"Can't Hold" is a Disease: You Lack Long-term Patience for Wealth
Many people do not misunderstand investment logic, but they simply cannot hold on. Even if you have thoroughly researched a coin and positioned yourself well, as long as it doesn't move for a few days, or if someone shows off another coin that is rising, you become restless and begin to waver: "Should I adjust my position? Or switch to a stronger one?"

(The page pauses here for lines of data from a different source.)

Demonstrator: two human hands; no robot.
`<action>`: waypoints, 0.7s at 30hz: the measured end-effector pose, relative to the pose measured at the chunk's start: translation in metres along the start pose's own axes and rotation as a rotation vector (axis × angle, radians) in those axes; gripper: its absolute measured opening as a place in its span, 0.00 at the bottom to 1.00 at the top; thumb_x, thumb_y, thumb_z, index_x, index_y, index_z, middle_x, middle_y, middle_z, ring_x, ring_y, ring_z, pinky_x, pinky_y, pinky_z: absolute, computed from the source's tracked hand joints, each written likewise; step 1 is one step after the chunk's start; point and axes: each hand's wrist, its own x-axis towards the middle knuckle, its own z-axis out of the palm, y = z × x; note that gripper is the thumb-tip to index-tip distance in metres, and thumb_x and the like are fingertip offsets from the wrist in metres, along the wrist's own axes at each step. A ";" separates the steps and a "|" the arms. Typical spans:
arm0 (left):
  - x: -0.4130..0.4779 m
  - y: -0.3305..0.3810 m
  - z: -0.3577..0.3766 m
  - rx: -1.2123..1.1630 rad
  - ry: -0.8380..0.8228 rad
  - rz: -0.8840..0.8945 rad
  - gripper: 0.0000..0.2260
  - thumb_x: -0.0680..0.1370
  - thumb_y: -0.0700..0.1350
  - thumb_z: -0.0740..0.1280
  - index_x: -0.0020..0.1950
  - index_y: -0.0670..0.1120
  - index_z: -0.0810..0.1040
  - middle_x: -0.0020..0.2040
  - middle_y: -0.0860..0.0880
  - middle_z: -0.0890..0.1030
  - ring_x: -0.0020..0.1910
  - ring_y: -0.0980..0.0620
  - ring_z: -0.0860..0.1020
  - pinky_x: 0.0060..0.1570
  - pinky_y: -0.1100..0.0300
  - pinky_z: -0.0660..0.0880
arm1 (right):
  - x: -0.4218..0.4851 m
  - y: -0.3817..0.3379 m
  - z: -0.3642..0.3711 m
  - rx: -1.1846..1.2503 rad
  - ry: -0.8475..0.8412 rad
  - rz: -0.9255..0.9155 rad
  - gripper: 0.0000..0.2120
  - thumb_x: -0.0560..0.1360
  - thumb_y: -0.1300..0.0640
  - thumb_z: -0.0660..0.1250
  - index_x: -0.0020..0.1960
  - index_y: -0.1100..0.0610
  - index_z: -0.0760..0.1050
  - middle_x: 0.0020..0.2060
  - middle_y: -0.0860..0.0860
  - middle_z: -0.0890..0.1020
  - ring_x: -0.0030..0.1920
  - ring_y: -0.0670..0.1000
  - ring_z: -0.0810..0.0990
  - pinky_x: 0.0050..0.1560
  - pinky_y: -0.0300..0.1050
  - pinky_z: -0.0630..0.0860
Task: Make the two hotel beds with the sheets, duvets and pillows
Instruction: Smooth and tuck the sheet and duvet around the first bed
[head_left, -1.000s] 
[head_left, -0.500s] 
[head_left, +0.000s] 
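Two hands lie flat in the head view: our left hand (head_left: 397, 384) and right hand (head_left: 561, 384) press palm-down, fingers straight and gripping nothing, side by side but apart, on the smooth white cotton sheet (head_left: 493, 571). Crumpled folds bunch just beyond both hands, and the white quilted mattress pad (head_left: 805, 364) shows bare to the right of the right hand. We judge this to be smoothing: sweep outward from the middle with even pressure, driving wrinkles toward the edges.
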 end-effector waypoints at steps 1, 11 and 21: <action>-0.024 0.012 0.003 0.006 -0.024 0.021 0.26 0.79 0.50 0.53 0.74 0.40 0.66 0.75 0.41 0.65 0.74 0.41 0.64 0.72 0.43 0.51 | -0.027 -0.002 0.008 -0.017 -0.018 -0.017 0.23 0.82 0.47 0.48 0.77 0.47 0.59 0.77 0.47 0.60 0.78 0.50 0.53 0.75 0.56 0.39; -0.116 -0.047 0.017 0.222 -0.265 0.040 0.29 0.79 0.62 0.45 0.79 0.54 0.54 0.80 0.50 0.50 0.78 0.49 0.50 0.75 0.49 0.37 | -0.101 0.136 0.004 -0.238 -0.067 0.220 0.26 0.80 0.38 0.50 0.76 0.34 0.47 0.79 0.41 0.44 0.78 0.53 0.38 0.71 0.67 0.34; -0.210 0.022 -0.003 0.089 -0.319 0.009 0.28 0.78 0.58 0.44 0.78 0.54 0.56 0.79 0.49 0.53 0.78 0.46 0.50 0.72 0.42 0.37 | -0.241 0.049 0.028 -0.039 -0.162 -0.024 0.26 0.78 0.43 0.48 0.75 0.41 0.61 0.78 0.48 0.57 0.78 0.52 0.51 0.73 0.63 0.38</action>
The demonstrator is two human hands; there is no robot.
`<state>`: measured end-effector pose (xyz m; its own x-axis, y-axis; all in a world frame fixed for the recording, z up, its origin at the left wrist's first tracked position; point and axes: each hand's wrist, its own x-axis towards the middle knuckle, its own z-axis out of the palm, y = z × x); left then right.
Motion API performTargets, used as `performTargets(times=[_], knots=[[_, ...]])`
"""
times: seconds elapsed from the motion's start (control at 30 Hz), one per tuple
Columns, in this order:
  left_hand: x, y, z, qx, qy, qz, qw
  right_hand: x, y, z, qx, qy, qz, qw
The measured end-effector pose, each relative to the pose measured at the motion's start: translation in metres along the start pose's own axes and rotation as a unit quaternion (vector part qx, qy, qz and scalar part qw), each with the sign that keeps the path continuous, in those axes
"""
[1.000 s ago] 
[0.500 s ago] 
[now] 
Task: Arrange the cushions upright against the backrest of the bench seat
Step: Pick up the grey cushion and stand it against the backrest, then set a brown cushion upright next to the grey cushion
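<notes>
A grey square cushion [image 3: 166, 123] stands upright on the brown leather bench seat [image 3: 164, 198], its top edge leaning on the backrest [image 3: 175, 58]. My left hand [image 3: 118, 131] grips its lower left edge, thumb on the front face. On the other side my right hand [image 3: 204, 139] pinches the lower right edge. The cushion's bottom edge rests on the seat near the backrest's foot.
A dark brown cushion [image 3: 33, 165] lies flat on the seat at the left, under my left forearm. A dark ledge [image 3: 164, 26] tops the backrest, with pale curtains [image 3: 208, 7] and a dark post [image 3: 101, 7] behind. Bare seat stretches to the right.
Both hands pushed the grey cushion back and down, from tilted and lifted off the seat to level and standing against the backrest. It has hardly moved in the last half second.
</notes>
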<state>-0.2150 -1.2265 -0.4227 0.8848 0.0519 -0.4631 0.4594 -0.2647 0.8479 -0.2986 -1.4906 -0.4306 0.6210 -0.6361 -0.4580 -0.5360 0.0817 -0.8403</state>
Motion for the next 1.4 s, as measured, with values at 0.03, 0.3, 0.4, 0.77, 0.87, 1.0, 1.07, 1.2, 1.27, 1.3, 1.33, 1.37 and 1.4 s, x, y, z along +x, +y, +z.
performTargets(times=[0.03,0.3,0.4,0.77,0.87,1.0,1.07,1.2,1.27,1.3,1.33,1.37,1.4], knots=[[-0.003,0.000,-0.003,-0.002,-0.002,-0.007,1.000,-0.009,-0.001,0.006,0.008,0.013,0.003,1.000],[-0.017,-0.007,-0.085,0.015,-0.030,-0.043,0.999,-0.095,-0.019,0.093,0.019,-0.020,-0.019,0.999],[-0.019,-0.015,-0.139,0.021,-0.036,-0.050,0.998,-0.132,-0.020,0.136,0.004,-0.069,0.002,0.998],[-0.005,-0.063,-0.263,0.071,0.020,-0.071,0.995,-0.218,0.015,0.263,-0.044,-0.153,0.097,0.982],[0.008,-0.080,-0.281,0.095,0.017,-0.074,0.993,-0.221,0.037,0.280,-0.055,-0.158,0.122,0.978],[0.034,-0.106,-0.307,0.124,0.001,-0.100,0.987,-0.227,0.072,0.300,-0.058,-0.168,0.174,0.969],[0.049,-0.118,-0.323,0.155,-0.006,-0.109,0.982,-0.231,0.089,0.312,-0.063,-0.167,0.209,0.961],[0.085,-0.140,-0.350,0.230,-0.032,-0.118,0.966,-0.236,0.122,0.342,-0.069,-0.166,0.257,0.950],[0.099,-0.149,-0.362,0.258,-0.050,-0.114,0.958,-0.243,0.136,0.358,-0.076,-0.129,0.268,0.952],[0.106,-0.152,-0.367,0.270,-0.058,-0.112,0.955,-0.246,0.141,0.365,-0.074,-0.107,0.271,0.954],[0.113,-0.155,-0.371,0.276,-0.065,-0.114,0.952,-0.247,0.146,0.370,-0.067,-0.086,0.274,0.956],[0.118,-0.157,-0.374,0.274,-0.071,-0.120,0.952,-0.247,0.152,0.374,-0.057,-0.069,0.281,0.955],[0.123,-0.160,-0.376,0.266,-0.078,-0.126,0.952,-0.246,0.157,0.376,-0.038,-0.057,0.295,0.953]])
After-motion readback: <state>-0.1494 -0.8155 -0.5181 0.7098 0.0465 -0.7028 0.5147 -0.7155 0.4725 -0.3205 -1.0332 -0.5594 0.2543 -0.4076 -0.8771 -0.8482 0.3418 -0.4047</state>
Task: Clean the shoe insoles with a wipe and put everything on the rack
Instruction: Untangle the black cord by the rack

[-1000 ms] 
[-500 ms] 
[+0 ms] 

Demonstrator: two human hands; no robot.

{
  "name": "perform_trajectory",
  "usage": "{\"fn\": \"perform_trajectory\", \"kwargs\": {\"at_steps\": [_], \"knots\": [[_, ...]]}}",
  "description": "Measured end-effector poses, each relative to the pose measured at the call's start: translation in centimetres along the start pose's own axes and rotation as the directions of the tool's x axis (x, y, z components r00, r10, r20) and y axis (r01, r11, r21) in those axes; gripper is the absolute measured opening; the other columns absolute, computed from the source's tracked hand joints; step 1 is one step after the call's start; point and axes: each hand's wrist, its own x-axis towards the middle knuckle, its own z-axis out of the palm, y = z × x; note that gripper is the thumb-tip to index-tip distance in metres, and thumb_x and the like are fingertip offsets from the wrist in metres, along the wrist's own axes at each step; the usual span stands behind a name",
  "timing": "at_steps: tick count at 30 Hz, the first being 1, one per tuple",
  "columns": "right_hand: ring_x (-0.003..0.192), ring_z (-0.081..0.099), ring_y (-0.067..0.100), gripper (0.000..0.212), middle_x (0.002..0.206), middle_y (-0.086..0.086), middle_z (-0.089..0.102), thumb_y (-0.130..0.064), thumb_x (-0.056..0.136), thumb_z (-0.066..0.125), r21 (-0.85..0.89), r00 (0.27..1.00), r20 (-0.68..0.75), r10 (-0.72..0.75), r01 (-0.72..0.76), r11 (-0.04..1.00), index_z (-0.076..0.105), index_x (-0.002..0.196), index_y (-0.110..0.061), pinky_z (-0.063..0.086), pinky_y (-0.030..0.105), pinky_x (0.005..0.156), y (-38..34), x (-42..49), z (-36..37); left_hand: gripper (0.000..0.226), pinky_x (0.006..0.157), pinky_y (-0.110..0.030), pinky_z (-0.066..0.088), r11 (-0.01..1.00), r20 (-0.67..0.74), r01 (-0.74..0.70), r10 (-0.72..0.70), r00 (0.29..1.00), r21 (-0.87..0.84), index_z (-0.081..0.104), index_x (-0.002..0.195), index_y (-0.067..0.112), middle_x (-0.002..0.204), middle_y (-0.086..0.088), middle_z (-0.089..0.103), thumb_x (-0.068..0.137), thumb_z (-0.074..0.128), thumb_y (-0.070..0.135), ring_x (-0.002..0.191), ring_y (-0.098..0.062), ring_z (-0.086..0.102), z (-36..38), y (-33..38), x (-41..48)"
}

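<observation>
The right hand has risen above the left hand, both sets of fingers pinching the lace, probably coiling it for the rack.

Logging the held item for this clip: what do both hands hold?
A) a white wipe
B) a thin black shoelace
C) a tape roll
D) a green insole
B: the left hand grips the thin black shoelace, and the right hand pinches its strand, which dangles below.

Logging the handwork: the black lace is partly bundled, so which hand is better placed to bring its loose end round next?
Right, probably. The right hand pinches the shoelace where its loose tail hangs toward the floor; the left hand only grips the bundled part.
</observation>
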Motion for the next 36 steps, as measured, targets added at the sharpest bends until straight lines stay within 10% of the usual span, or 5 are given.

You are not investing; you are chasing a thrill. In this high-volatility, high-feedback frequency market, it is easy for people to mistake **"short-term stimulation" for "long-term success"**. When prices rise, you get excited; when they fall, you panic; today you cut your position, tomorrow you review; it’s not that you are not making money, but rather that you cannot earn money over a longer period of time.
The root of "can't hold" lies in your internal belief structure that lacks the conviction of compounding over time. You believe in "tomorrow will be better," not "three months from now will be more valuable"; you believe in someone else's screenshot, not your own judgment.
But the market trends that truly change destinies never emerge within a few days; they slowly accumulate during the market's silence. Those who double their investments instantly are not just lucky; they endure time and solitude.
The end of wealth is not the frequency of operations, but absolute trust in your own logic and execution.
Ask yourself: You can't hold on because the project is bad, or because you fundamentally do not believe in the power of time?